Of this group, 26.5% reached clinical remission in the PRA023 group, compared to 1.5% of the placebo group.This resulted in a placebo-adjusted clinical remission rate of 25% (P <0.0001).

For secondary endpoints, 36.8% of patients treated with PRA023 achieved endoscopic improvement, compared to 6% of the placebo cohort. This resulted in a placebo-adjusted endoscopic improvement rate of 30.8% on the secondary endpoint (P <0.0001).

The treatment was well-tolerated in the first cohort, with no treatment-emergent serious adverse events, adverse events that led to treatment discontinuation, severe adverse events, opportunistic infections, or infusion reactions in the treatment group.

The only adverse event that occurred in more than 2 patients and was higher in the PRA023 group was COVID-19 infections (n = 5; 7.4% vs. n = 3; 4.5%).

APOLLO-CD

In the 12-week open-label APOLLO-CD study, the investigators examined 55 patients with moderate-to-severely active Crohn’s disease with endoscopically active disease who had failed conventional or biologic therapy.

The patients included were highly refractory with 70.9% of patients previously treated with at least 1 biologic therapy and 52.7% treated with 2 or more biologic therapies.
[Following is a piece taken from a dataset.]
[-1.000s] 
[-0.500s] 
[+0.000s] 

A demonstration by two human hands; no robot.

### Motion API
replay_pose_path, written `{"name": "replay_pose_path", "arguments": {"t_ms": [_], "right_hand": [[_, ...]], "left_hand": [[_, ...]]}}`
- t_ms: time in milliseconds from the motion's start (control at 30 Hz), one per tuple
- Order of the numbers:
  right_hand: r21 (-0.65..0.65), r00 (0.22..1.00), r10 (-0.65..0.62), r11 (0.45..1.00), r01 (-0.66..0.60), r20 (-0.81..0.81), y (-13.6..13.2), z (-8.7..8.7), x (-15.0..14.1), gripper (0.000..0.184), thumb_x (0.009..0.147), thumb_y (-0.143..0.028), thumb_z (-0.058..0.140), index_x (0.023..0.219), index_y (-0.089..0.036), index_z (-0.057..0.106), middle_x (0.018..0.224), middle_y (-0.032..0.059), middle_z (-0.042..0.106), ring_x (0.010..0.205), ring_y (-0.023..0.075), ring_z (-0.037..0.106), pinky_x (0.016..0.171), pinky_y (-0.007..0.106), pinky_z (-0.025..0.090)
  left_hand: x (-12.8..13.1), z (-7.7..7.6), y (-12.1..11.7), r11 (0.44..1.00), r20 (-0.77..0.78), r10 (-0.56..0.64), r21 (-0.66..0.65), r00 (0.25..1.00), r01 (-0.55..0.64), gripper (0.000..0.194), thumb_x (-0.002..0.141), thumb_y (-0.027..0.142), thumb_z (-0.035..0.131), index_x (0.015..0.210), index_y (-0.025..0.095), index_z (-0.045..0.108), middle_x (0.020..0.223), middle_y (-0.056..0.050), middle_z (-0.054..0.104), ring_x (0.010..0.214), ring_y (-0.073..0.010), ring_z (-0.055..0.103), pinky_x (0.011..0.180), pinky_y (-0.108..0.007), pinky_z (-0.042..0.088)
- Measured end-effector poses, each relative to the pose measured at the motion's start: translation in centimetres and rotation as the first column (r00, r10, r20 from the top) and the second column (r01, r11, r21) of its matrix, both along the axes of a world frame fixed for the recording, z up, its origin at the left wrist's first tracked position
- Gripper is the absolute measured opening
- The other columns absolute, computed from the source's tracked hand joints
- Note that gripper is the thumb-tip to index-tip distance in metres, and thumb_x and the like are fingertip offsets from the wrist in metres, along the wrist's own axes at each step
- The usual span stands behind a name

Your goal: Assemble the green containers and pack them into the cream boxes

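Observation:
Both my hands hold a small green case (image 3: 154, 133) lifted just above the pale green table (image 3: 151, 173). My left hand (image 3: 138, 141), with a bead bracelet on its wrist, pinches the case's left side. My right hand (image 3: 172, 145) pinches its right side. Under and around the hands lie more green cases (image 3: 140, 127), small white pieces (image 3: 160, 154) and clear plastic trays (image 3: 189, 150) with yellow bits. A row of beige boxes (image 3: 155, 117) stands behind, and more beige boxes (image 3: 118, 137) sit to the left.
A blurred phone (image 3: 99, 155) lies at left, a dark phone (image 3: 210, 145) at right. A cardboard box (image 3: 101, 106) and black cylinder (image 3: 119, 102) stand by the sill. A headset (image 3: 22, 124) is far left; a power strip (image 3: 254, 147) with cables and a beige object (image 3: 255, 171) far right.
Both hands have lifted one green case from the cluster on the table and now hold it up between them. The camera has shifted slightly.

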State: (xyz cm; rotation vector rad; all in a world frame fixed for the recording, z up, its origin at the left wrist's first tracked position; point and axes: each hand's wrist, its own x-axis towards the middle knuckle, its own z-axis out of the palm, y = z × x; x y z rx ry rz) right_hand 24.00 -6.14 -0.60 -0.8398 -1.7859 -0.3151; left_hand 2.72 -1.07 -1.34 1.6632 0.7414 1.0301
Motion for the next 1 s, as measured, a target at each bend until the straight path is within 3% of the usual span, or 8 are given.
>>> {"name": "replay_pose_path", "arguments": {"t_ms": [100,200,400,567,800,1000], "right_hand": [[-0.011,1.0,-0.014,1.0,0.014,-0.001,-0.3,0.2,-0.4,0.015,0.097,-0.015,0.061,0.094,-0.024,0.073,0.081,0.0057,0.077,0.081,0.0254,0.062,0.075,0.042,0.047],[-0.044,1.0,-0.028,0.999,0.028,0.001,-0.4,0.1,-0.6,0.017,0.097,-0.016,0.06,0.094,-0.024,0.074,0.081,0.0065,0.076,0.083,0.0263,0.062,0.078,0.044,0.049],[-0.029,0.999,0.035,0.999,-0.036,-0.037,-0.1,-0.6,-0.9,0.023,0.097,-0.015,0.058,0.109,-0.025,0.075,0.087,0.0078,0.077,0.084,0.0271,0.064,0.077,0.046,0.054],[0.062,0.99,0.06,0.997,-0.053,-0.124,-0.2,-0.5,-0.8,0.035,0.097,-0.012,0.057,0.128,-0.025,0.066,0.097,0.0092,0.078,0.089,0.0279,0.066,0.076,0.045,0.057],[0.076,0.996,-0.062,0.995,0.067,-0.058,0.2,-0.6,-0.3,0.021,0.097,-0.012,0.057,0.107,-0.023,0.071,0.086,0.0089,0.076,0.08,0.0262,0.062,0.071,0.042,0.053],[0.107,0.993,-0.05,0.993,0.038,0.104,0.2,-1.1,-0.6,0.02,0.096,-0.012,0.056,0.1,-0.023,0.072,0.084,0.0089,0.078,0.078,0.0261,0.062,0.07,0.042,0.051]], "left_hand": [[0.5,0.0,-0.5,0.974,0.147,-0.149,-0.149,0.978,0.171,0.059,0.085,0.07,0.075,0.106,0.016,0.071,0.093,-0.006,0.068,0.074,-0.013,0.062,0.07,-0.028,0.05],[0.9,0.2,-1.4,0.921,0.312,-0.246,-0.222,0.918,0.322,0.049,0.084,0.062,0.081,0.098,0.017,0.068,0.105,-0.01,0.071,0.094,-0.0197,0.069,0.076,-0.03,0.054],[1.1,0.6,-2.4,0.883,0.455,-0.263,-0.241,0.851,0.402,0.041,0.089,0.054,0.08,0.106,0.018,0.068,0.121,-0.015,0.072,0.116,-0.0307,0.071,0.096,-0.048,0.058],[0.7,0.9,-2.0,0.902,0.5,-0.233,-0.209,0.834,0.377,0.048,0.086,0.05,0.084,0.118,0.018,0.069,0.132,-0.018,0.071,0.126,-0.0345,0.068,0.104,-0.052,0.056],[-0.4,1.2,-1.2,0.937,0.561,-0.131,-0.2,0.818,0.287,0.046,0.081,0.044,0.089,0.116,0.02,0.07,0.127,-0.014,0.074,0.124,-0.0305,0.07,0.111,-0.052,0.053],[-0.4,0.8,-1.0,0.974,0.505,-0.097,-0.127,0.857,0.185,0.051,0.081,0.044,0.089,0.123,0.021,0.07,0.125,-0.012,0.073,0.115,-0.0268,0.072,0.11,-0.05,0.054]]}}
The results show 26% of patients treated with PRA023 achieved an endoscopic response (P = 0.002) compared to 12% prespecified historical placebo rate.

In addition, 49.1% of patients achieved clinical remission in the PRA023 group (P <0.001) compared to 16% prespecified historical placebo rate.

Once again, the treatment was well-tolerated with no treatment-emergent serious adverse events, adverse events leading to disconsolation, or severe adverse events. There were also no opportunistic infections or infusion reactions reported.

COVID-19, urinary tract infections, Crohn’s disease, anemia, nasopharyngitis, and fatigue occurred in more than 2 patients.

There was also a reduction in the markers of inflammation and fibrosis found between pre-treatment and post-treatment with PRA023, measured by circulating cytokine levels, immunohistochemistry, and gene expression in disease tissue.

“PRA023 has clearly demonstrated clinical proof-of-concept in CD and remarkable efficacy for the treatment of UC,” said Allison Luo, MD, Chief Medical Officer, in a statement. “We are grateful to all of our investigators and patients for their participation and look forward to further evaluating PRA023 in Phase 3 studies with the goal of bringing this promising candidate to the market.”